Silver is best known for his figurative sculptures. His practice is deeply influenced by the art of ancient Greece, Modernist sculpture, and Freudian psychoanalytic theory. Silver’s works use concrete, bronze, marble, stone, wood and clay, and often appear as monuments or totems, as if belonging to an archaeological excavation. Like a contemporary Pygmalion, his figures seem to speak of the intimacy of touch and the memories inherited through material. Silver’s sculptures explore and manipulate the human figure, sometimes with brutality, at other times with the utmost sensitivity. An analyst, an archaeologist and an artist, he moves constantly between styles, examining the physical and emotional impact of the body and its representation.

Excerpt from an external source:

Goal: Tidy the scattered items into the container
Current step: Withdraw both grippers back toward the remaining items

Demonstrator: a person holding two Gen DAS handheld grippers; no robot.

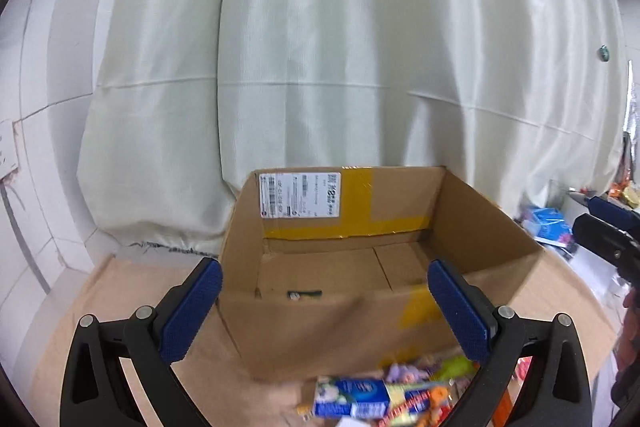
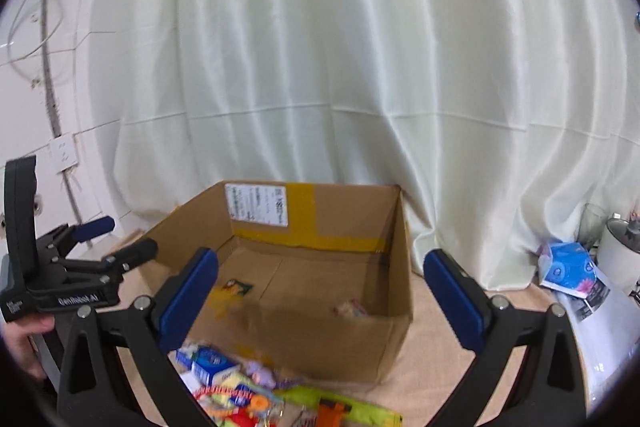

Selected solo exhibitions include Daniel Silver, London Mithraeum Bloomberg SPACE, London (2019); Daniel Silver, The New Art Gallery, Walsall (2019); Daniel Silver, Frith Street Gallery, London (2018); Rock Formations, Art Basel Parcours, Antikenmuseum, Basel (2015); Rock Formations, Frith Street Gallery, London (2015); Roundabout Mouth, OMR Gallery, Mexico City (2015); and Dig, Artangel, London (2013). Selected group exhibitions include Contemporary Excavations, FrithStreet Gallery, London (2020); All Movements Have Memories, CFHILL Art Space, Stockholm (2019); The Enigma of the Hour: 100 Years of Psychoanalytic Thought, Freud Museum London (2019); Drawing Biennial 2019, Drawing Room, London (2019); Mess, Tel Aviv Museum of Art (2018); ISelf Collection: Bumped Bodies, Whitechapel Gallery, London (2018); Loss, Hydra School Projects, Hydra (2018); and The Materiality of the Invisible, Van Eyck Academy, Maastricht (2017).
Awards include Henry Moore Artist in Residency, University of Sunderland (2005); Rome Scholar in Fine Arts, The British School at Rome (2002); and Credit Suisse First Boston Award (2001).